= Data shown =

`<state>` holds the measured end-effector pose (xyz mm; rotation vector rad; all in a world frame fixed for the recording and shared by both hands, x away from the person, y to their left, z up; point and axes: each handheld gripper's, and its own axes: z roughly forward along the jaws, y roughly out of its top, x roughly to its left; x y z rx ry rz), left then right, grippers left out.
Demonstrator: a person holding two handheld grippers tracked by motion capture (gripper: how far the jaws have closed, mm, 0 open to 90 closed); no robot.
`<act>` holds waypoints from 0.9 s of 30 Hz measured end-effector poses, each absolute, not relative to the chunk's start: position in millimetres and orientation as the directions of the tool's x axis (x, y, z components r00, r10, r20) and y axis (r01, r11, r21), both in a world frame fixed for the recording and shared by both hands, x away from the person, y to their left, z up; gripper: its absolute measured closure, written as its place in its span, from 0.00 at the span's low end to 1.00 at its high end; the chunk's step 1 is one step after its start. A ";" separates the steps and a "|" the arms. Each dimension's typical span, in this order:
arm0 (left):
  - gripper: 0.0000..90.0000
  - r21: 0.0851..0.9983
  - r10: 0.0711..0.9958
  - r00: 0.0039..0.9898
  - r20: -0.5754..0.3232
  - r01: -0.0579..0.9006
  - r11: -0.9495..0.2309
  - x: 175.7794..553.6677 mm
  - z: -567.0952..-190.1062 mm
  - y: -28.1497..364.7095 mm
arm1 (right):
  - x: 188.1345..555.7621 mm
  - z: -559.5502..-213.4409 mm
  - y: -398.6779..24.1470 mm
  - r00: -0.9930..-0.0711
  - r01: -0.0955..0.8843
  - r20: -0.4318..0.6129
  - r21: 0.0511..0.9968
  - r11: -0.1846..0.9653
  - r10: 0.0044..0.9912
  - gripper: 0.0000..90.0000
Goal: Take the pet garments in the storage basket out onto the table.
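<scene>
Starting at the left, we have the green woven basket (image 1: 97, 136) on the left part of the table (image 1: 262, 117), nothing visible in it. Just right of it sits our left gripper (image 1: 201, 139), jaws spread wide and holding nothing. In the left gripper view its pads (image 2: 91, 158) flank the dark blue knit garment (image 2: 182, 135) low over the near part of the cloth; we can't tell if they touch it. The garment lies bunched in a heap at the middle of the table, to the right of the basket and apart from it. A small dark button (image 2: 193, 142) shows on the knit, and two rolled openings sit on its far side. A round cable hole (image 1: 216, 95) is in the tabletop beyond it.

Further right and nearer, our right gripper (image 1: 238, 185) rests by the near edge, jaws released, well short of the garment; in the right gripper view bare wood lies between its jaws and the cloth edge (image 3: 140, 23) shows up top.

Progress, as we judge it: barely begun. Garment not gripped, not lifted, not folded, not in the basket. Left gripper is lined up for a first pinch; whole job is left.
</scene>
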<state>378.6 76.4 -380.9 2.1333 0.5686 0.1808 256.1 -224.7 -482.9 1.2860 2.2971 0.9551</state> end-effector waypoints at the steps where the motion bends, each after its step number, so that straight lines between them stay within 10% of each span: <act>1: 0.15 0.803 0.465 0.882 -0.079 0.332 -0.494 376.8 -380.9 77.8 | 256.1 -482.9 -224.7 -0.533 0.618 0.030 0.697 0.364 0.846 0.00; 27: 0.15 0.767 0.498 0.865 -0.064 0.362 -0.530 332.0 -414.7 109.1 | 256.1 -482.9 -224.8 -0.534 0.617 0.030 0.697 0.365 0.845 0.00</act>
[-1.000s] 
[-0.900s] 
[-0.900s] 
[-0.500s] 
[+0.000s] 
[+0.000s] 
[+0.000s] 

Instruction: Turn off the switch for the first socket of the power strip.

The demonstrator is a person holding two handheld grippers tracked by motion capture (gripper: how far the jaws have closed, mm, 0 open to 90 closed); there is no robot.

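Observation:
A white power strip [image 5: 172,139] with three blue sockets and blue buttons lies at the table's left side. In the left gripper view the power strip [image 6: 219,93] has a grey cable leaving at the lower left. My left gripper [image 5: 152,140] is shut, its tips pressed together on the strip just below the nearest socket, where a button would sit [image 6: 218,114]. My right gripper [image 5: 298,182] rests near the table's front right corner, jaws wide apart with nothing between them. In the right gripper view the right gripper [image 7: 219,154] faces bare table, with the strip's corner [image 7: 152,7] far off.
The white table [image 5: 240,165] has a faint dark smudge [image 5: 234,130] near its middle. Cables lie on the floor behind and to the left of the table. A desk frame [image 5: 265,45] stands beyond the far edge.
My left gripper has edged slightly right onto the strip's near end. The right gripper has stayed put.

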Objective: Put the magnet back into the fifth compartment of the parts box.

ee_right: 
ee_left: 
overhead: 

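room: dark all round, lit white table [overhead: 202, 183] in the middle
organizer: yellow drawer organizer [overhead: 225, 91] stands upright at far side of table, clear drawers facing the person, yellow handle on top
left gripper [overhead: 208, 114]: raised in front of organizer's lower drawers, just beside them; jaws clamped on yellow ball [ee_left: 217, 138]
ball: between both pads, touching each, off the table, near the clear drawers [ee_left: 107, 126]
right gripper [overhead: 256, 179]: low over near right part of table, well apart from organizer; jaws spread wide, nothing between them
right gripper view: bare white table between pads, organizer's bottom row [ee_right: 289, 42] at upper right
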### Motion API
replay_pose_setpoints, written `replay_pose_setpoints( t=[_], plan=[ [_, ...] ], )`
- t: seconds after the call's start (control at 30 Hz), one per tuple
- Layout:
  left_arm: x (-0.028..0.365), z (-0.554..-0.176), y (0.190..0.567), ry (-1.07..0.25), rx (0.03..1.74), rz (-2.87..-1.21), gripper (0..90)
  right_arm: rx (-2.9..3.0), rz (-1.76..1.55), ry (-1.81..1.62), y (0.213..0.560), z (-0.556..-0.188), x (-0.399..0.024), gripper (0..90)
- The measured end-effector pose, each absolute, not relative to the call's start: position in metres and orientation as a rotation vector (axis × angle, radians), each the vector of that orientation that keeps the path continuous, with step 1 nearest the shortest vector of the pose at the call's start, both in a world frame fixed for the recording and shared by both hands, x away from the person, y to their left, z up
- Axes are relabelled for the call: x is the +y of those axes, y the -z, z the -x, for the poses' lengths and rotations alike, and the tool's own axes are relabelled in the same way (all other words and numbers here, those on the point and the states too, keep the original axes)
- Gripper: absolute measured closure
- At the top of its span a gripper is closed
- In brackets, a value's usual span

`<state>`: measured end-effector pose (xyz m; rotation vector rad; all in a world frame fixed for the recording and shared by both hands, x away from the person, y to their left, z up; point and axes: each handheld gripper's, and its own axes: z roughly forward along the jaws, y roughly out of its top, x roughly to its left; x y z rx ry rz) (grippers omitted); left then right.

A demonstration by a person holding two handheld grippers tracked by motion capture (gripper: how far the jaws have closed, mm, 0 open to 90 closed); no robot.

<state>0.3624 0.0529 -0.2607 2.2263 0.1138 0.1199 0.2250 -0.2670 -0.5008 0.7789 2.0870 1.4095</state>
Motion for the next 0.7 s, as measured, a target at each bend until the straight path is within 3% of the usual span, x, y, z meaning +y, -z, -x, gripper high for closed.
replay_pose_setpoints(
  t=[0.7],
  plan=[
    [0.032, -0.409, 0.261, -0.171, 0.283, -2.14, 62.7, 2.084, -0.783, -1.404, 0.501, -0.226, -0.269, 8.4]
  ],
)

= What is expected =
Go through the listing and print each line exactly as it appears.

= Response for this exercise =
`<state>` holds the measured end-effector pose (xyz mm; rotation vector rad; all in a world frame fixed for the recording and shared by both hands, x away from the person, y to their left, z up; point and axes: each handheld gripper's, and its own axes: z roughly forward along the jaws, y roughly out of its top, x roughly to its left; x y z rx ry rz), left then right, grippers left out.
Demonstrator: a person holding two handheld grippers tracked by motion capture (gripper: how far the jaws have closed, mm, 0 open to 90 closed); no robot.
`<act>` holds waypoints from 0.9 s of 30 Hz measured end-effector poses, each absolute, not relative to the chunk's start: position in millimetres and orientation as the directions of the tool's x axis (x, y, z components r00, r10, r20) and y axis (r01, r11, r21), both in a world frame fixed for the recording and shared by both hands, x away from the person, y to their left, z up; gripper: its absolute measured closure, written as its place in its span, from 0.00 at the span's low end to 1.00 at its high end; the chunk's step 1 is one step after its start. A ";" separates the steps and a "|" the arms. Each dimension's typical span, in this order:
arm0 (left):
  - gripper: 0.0000..90.0000
  - r21: 0.0851..0.9983
  - r10: 0.0711..0.9958
  - r00: 0.0039..0.9898
  - r20: -0.5754..0.3232
  - r01: -0.0579..0.9006
  - r11: -0.9495..0.2309
  - x: 175.7794..553.6677 mm
  - z: -567.0952..-190.1062 mm
  - y: -28.1497..364.7095 mm
arm1 (right):
  - x: 188.1345..555.7621 mm
  - z: -559.5502..-213.4409 mm
  - y: -398.6779..24.1470 mm
  - r00: -0.9930..-0.0711
  - r01: -0.0955..0.8843
  - r20: -0.4318..0.6129
  - r21: 0.0511..0.9968
  - r11: -0.1846..0.9653
  - r10: 0.0044..0.9912
  - gripper: 0.0000..90.0000
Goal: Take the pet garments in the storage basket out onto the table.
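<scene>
Starting at the left, we have the green woven basket (image 1: 97, 136) on the left part of the table (image 1: 262, 117), nothing visible in it. Just right of it sits our left gripper (image 1: 201, 139), jaws spread wide and holding nothing. In the left gripper view its pads (image 2: 91, 158) flank the dark blue knit garment (image 2: 182, 135) low over the near part of the cloth; we can't tell if they touch it. The garment lies bunched in a heap at the middle of the table, to the right of the basket and apart from it. A small dark button (image 2: 193, 142) shows on the knit, and two rolled openings sit on its far side. A round cable hole (image 1: 216, 95) is in the tabletop beyond it.

Further right and nearer, our right gripper (image 1: 238, 185) rests by the near edge, jaws released, well short of the garment; in the right gripper view bare wood lies between its jaws and the cloth edge (image 3: 140, 23) shows up top.

Progress, as we judge it: barely begun. Garment not gripped, not lifted, not folded, not in the basket. Left gripper is lined up for a first pinch; whole job is left.
</scene>
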<state>378.6 76.4 -380.9 2.1333 0.5686 0.1808 256.1 -224.7 -482.9 1.2860 2.2971 0.9551</state> end-effector waypoints at the steps where the motion bends, each after its step number, so that straight lines between them stay within 10% of each span: <act>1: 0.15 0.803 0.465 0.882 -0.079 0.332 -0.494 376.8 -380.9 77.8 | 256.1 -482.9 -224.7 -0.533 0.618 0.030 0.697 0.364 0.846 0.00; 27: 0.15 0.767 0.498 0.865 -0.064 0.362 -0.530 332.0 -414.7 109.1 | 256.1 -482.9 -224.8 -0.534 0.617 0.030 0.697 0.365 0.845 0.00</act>
[-1.000s] 
[-0.900s] 
[-0.900s] 
[-0.500s] 
[+0.000s] 
[+0.000s] 
[+0.000s] 

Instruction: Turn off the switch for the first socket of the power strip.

The demonstrator is a person holding two handheld grippers tracked by motion capture (gripper: how far the jaws have closed, mm, 0 open to 90 closed); there is no robot.

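Observation:
A white power strip [image 5: 172,139] with three blue sockets and blue buttons lies at the table's left side. In the left gripper view the power strip [image 6: 219,93] has a grey cable leaving at the lower left. My left gripper [image 5: 152,140] is shut, its tips pressed together on the strip just below the nearest socket, where a button would sit [image 6: 218,114]. My right gripper [image 5: 298,182] rests near the table's front right corner, jaws wide apart with nothing between them. In the right gripper view the right gripper [image 7: 219,154] faces bare table, with the strip's corner [image 7: 152,7] far off.
The white table [image 5: 240,165] has a faint dark smudge [image 5: 234,130] near its middle. Cables lie on the floor behind and to the left of the table. A desk frame [image 5: 265,45] stands beyond the far edge.
My left gripper has edged slightly right onto the strip's near end. The right gripper has stayed put.
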
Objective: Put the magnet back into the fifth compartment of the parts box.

ee_right: 
ee_left: 
overhead: 

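room: dark all round, lit white table [overhead: 202, 183] in the middle
organizer: yellow drawer organizer [overhead: 225, 91] stands upright at far side of table, clear drawers facing the person, yellow handle on top
left gripper [overhead: 208, 114]: raised in front of organizer's lower drawers, just beside them; jaws clamped on yellow ball [ee_left: 217, 138]
ball: between both pads, touching each, off the table, near the clear drawers [ee_left: 107, 126]
right gripper [overhead: 256, 179]: low over near right part of table, well apart from organizer; jaws spread wide, nothing between them
right gripper view: bare white table between pads, organizer's bottom row [ee_right: 289, 42] at upper right
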### Motion API
replay_pose_setpoints, written `replay_pose_setpoints( t=[_], plan=[ [_, ...] ], )`
- t: seconds after the call's start (control at 30 Hz), one per tuple
- Layout:
  left_arm: x (-0.028..0.365), z (-0.554..-0.176), y (0.190..0.567), ry (-1.07..0.25), rx (0.03..1.74), rz (-2.87..-1.21), gripper (0..90)
  right_arm: rx (-2.9..3.0), rz (-1.76..1.55), ry (-1.81..1.62), y (0.213..0.560), z (-0.556..-0.188), x (-0.399..0.024), gripper (0..90)
- The measured end-effector pose, each absolute, not relative to the call's start: position in metres and orientation as a rotation vector (axis × angle, radians), each the vector of that orientation that keeps the path continuous, with step 1 nearest the shortest vector of the pose at the call's start, both in a world frame fixed for the recording and shared by both hands, x away from the person, y to their left, z up
- Axes are relabelled for the call: x is the +y of those axes, y the -z, z the -x, for the poses' lengths and rotations alike, and the tool's own axes are relabelled in the same way (all other words and numbers here, those on the point and the states too, keep the original axes)
- Gripper: absolute measured closure
- At the top of its span a gripper is closed
- In brackets, a value's usual span

`<state>`: measured end-effector pose (xyz m; rotation vector rad; all in a world frame fixed for the recording and shared by both hands, x away from the person, y to their left, z up; point and axes: each handheld gripper's, and its own axes: z roughly forward along the jaws, y roughly out of its top, x roughly to its left; x y z rx ry rz) (grippers omitted); left then right.

A demonstration by a person holding two handheld grippers tracked by motion capture (gripper: how far the jaws have closed, mm, 0 open to 90 closed); no robot.

<state>0.3624 0.0529 -0.2607 2.2263 0.1138 0.1199 0.2250 -0.2670 -0.5008 0.7789 2.0870 1.4095</state>
Motion for the next 0.7 s, as measured, a target at each bend until the straight path is within 3% of the usual span, x, y, z meaning +y, -z, -x, gripper high for closed.
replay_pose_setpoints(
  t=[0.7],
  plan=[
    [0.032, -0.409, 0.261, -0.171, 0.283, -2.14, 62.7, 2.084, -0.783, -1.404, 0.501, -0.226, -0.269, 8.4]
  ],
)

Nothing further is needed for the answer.